> **Task to complete**:
Your job with the data below: print everything from the line that holds "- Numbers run" down to the line that holds "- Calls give", ends included, exactly, and nothing else.

--- Supplied information ---

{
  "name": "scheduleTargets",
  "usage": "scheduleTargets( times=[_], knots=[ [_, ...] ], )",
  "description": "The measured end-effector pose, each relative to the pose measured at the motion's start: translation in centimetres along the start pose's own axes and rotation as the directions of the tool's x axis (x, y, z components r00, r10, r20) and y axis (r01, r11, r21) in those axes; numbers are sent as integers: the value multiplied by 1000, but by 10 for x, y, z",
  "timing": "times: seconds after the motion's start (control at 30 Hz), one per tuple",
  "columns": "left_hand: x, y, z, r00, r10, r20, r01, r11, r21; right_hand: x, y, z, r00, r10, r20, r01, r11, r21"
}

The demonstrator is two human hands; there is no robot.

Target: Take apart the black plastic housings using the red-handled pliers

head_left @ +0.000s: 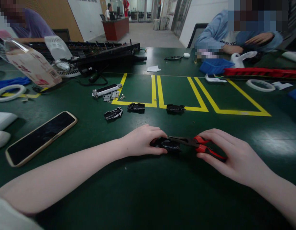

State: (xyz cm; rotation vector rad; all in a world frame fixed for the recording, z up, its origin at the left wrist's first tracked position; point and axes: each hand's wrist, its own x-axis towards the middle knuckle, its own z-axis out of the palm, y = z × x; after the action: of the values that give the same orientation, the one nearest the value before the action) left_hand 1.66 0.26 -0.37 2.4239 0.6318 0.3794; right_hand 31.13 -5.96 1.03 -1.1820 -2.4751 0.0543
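My left hand [148,139] pinches a small black plastic part [171,146] just above the green table. Red-handled pliers [201,145] are in my right hand [230,156], fingers around the grips. The long dark jaws of the pliers reach left to the top of the part; whether they clamp anything is too small to tell. Beyond my hands lie similar black parts: one [113,113] at the left, another [136,107] by the yellow tape, and a third [176,108] farther right.
Metal brackets [111,95] and small rings lie beside a black-and-white bar [107,90]. A phone [41,137] rests at the left. Yellow tape [242,113] marks frames on the table. Behind are a blue bin [215,66], long black assemblies [109,52] and two seated people.
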Motion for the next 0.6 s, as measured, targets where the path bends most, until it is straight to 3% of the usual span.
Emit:
scheduleTargets(
  times=[0.13, 0.33, 0.6],
  knots=[
    [-1, -1, 0, 1000, 11, -9, -11, 1000, 17, -6, 2, 1, 989, 141, 51, -146, 982, 122],
    [-2, 0, 0, 1000, 21, -11, -20, 999, 40, -6, 0, 1, 968, 209, 136, -236, 944, 229],
    [-9, -1, -3, 998, -3, -56, 13, 983, 181, -6, -11, -7, 847, 515, 132, -513, 724, 461]
  ],
)
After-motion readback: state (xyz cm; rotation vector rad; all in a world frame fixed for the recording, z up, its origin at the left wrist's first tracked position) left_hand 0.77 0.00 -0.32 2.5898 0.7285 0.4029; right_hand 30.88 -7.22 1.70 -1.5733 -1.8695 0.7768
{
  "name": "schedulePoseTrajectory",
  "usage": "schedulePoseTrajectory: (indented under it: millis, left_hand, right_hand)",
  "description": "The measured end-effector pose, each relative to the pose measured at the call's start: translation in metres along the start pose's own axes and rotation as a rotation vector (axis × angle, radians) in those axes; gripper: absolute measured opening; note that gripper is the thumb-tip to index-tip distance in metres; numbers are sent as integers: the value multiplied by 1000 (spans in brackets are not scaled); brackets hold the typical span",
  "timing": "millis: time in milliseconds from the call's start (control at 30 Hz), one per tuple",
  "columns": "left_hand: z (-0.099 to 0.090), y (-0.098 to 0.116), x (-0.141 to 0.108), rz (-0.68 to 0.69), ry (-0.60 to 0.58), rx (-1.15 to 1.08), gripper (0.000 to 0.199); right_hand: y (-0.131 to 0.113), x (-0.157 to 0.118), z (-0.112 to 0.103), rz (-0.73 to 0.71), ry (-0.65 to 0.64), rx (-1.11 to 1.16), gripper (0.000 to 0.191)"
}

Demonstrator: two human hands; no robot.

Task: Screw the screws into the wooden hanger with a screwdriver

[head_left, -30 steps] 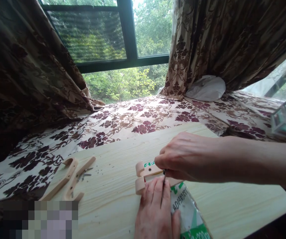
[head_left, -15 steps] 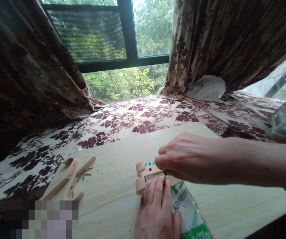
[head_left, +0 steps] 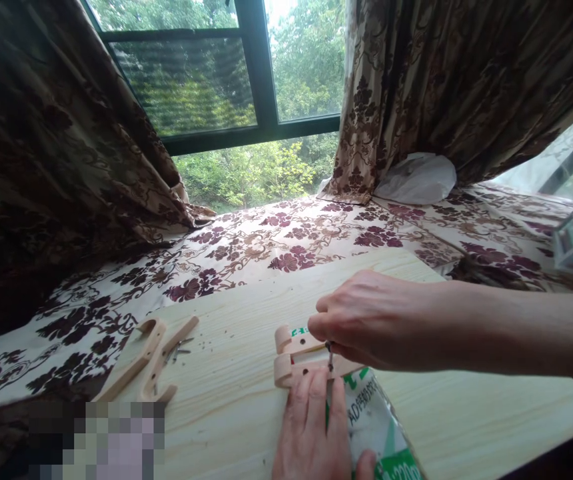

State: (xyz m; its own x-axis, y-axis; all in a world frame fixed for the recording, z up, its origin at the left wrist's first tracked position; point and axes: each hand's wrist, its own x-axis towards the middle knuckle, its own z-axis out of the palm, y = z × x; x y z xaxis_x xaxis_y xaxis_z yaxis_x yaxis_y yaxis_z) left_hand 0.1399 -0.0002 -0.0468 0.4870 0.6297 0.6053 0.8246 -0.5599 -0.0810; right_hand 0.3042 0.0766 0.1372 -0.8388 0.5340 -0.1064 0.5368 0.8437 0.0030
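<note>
I've got two smooth, pale wood pieces, hook-ended and drilled, across the far part of a glossy green-white packet (head_left: 384, 430): far hook (head_left: 311, 343) and near hook (head_left: 283, 371). Left hand (head_left: 312, 420) lies flattish over packet, fingertips on near hook, grasping nothing. Right hand (head_left: 354, 321) clenched on a slim dark metal rod (head_left: 330, 359), lower end at near hook. Left of packet: two curved spare hooks (head_left: 145, 359), thin screws (head_left: 181, 351).

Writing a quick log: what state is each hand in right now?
Left hand: open, resting on the nearer central wooden piece.
Right hand: closed, holding a thin dark rod.
</note>
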Motion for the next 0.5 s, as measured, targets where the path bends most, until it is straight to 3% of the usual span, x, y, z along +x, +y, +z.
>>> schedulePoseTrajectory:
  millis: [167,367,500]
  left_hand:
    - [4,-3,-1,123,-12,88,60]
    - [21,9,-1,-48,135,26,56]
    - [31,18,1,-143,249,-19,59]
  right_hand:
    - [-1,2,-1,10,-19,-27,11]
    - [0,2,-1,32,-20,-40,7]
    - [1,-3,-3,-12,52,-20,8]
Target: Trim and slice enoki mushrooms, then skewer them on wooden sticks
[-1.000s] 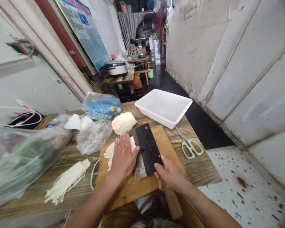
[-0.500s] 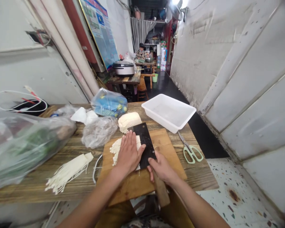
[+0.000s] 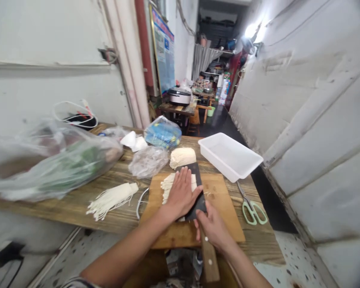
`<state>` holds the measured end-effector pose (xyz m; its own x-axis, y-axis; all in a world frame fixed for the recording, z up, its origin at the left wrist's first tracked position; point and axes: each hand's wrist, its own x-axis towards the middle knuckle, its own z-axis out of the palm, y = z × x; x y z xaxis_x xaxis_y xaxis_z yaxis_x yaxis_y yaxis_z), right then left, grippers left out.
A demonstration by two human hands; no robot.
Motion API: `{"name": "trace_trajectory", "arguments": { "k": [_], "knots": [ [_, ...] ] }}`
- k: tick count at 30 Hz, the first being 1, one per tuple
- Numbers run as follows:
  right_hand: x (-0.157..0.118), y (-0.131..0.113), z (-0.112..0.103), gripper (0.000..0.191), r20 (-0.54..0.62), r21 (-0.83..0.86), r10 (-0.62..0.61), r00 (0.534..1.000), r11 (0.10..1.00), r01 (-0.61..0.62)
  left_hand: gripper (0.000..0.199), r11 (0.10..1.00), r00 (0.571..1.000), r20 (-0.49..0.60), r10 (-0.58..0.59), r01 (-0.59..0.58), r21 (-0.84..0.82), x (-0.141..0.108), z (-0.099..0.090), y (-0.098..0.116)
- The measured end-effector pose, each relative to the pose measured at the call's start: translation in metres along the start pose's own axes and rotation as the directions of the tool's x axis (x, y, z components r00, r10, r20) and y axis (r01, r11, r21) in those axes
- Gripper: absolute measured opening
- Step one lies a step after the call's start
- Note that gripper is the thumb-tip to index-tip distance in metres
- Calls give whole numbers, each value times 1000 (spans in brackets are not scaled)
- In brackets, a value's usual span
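My left hand [image 3: 181, 196] lies flat, fingers stretched out, over a bunch of white enoki mushrooms [image 3: 167, 186] on a wooden cutting board [image 3: 223, 204]. Its thumb reaches across the dark blade of a cleaver [image 3: 200, 202]. My right hand [image 3: 212, 226] is closed around the cleaver where the wooden handle meets the blade. Part of the mushrooms is hidden under my left hand and the blade. Just behind the board sits another enoki bundle [image 3: 182, 157]. A flattened enoki bunch [image 3: 112, 200] lies on the table to the left.
Right of the board are a white plastic tray [image 3: 217, 170] and green-handled scissors [image 3: 253, 212]. A large clear bag of vegetables [image 3: 62, 164] fills the left side. A crumpled bag [image 3: 148, 162] and a blue bag [image 3: 163, 133] lie behind. A person sits far back.
The view has turned left, so everything appears farther right. Less of the blade shows beyond my left thumb now. Both hands keep the same placement on mushrooms and cleaver.
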<state>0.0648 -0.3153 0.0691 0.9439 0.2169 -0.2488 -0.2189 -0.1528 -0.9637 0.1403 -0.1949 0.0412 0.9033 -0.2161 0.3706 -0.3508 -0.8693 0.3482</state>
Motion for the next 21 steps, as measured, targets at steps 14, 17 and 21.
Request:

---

> **Solved exercise**:
- Numbers run as follows:
  right_hand: x (-0.157..0.118), y (-0.131..0.113), z (-0.112..0.103), gripper (0.000..0.191), r20 (-0.54..0.62), r21 (-0.83..0.86), r10 (-0.62..0.61), r00 (0.534..1.000), r11 (0.10..1.00), r01 (-0.61..0.62)
  left_hand: gripper (0.000..0.199), r11 (0.10..1.00), r00 (0.571..1.000), r20 (-0.49..0.60), r10 (-0.58..0.59), r01 (-0.59..0.58), r21 (-0.84..0.82), x (-0.141..0.108), z (-0.099..0.090), y (-0.098..0.116)
- The measured end-effector pose, each relative to the pose measured at the call's start: translation in metres along the start pose's own axes and rotation as the directions of the tool's x axis (x, y, z components r00, r10, r20) and y axis (r01, r11, r21) in those axes
- Gripper: absolute measured opening
- Step one lies a step after the call's start
- Note that gripper is the thumb-tip to index-tip distance in metres
- Calls give whole numbers, each value times 1000 (spans in brackets are not scaled)

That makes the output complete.